A struggling playwright—Holly Sherwin—her musician girlfriend, and a few friends find a creepy old mansion on an isolated hill from which to rehearse Holly's most ambitious play. Ignoring the red flags about the house and setting, the friends soon find themselves fighting each other—and the house itself.
An exciting and risky venture ... Fans of Elizabeth Hand...will want to hear her particular voice, and her uncanny ability to combine the edgy and the ethereal. It’s a difficult high wire to walk. Bringing these two heavy-hitting novelists together could alienate fans of both authors ... I’s thrilling to find that A Haunting on the Hill is a true hybrid of these two ingenious women’s work — a novel with all the chills of Jackson that also highlights the contemporary flavor and evocative writing of Hand ... Many terrifying pleasures.
Shot through with...witchy sacrifice ... There are some direct echoes of Jackson’s novel here ... For the most part, though, Hand is responding to the source material on a deeper level, echoing Jackson’s structure, characterization and storytelling beats rather than relying on superficial similarities ... And, above all, it’s scary. Hand’s facility with language and atmosphere and use of short, propulsive chapters work their own dark magic on the reader. It’s a compelling and frightening novel, but did it need to take place in Jackson’s universe? Probably not — and that’s why it works.

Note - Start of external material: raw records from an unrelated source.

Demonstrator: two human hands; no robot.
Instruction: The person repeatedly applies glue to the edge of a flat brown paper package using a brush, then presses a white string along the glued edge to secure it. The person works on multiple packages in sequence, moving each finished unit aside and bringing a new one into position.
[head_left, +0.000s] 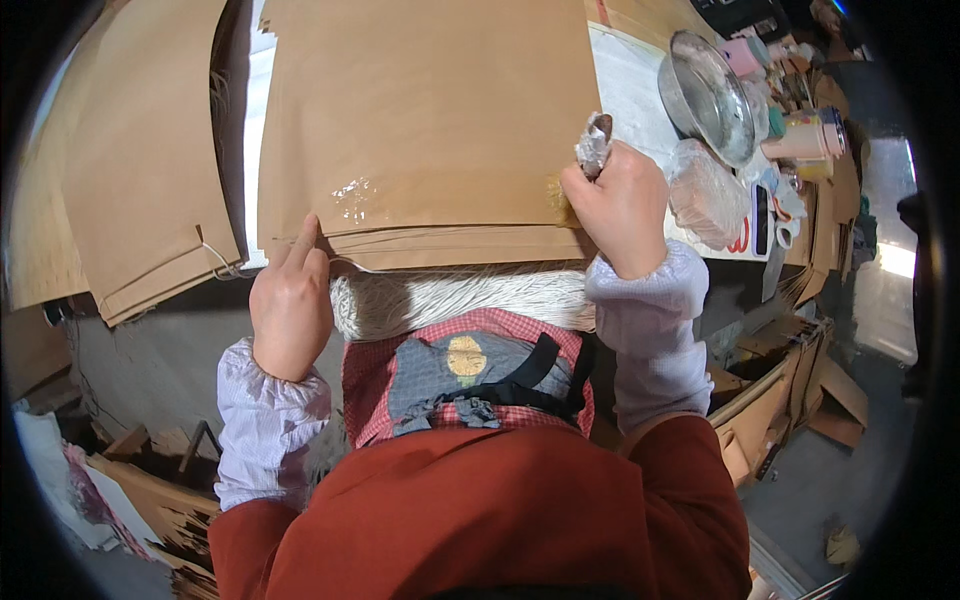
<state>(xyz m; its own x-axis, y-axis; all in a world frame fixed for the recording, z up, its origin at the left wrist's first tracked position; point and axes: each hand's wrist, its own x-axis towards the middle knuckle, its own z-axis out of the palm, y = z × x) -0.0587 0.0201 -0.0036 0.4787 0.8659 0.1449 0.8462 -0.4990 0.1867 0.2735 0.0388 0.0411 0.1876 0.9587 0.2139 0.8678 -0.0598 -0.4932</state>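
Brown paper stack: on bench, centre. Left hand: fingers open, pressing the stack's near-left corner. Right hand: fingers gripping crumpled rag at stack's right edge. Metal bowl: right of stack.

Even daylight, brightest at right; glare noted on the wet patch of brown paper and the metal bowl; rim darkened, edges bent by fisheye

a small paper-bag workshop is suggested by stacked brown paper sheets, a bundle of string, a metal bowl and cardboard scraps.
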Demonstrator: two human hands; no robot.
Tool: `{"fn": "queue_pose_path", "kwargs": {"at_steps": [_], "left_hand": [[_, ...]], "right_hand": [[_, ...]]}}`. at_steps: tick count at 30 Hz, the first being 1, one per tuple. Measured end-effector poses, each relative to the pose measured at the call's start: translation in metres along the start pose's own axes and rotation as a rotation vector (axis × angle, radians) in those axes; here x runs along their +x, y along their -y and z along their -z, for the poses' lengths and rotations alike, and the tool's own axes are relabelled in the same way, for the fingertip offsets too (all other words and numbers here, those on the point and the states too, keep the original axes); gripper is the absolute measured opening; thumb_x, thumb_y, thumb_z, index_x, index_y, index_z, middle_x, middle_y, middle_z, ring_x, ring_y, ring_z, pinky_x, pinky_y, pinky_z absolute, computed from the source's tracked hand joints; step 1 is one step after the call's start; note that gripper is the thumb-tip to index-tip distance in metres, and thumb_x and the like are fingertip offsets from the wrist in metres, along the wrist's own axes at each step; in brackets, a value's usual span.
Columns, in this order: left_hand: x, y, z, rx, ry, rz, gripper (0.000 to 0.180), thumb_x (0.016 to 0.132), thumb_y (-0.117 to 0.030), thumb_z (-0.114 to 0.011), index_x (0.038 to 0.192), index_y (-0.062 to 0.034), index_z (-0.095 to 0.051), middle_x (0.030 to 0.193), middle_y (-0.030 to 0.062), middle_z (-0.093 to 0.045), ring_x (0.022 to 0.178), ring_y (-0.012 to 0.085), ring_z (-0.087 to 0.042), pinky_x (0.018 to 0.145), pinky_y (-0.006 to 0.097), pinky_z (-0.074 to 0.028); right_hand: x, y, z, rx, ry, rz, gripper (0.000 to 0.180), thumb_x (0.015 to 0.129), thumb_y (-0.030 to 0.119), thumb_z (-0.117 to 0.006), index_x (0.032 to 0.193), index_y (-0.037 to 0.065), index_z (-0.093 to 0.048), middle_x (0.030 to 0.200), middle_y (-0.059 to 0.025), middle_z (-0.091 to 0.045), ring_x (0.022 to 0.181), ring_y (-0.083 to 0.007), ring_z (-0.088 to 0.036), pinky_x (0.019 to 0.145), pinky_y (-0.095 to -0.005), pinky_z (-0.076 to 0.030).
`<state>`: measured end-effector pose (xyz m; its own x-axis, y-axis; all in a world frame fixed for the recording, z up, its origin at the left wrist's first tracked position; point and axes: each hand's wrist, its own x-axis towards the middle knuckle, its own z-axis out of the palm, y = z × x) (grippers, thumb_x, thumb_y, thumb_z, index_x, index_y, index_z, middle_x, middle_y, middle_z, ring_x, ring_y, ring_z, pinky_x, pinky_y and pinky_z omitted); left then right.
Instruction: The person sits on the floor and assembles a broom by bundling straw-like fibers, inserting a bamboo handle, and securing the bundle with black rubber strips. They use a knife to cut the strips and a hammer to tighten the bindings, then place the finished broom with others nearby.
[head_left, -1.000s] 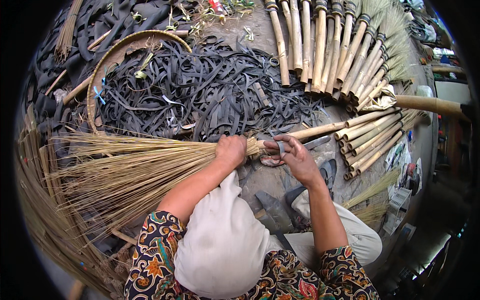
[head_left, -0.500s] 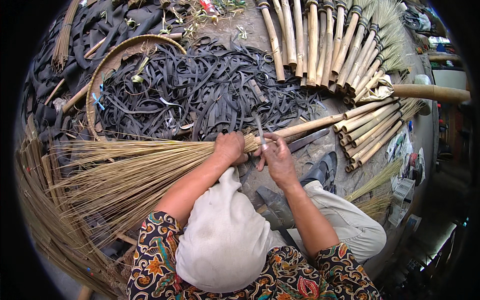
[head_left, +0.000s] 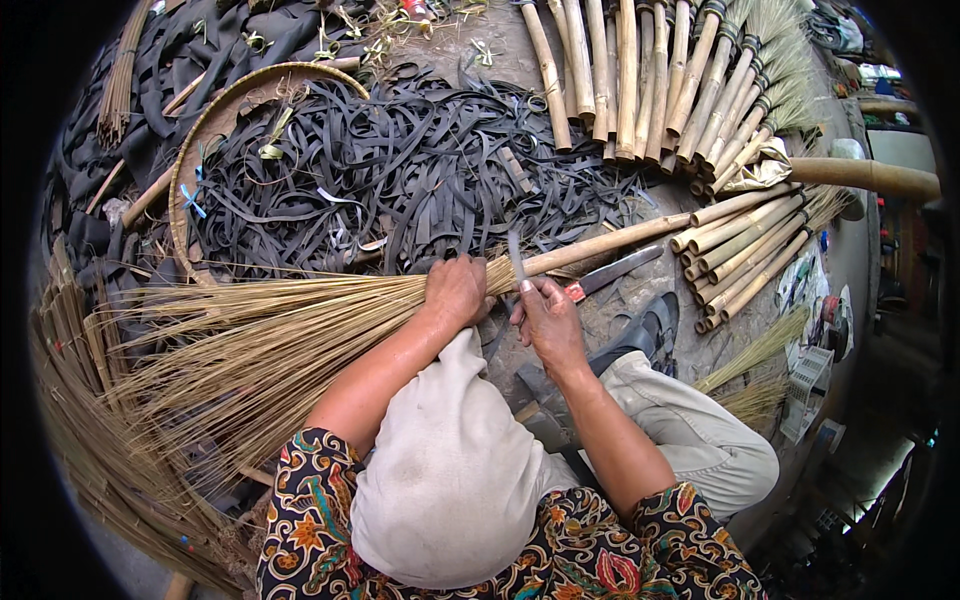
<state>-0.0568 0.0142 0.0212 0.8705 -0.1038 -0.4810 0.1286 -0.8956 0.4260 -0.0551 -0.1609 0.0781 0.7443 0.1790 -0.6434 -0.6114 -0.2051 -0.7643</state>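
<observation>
A fan of long, stiff straw-coloured broom bristles [head_left: 270,340] spreads to the left, gathered at its right end. My left hand [head_left: 457,292] is wrapped round that gathered end. Out of the bundle a bamboo handle [head_left: 615,240] runs to the right. My right hand [head_left: 552,325] grips a small knife, its narrow blade [head_left: 516,255] pointing away from me across the cut ends of the bristles, where they meet the handle. Most of the knife's grip is hidden in my fingers. A larger flat blade [head_left: 625,270], red near one end, lies just right of my right hand.
Black rubber strips [head_left: 330,190] heap over a round woven tray [head_left: 180,215] beyond my hands. Bamboo-handled brooms [head_left: 655,90] lie at the far right, with another bamboo-handled stack [head_left: 750,255] nearer. Loose bristles [head_left: 100,440] pile at the left. My sandalled foot [head_left: 650,335] is beside my right hand.
My right hand has drawn slightly left and nearer to me with the knife, uncovering the red part of the larger blade. My left hand keeps its hold on the bristles.
</observation>
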Motion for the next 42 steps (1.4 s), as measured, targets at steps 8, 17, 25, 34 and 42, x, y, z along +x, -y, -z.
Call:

Hand is funny ... Also is adept at connecting the creepy noises and disappearing objects of Hill House to the psychology of the four characters, each of whom is hiding something ... Of course there's something malevolent happening at Hill House. We know it on Page 1 and, although it takes these four dolts about 200 pages to get with the program, it's a measure of Hand's precision and skill that we have so much fun watching them put together the pieces that doom them.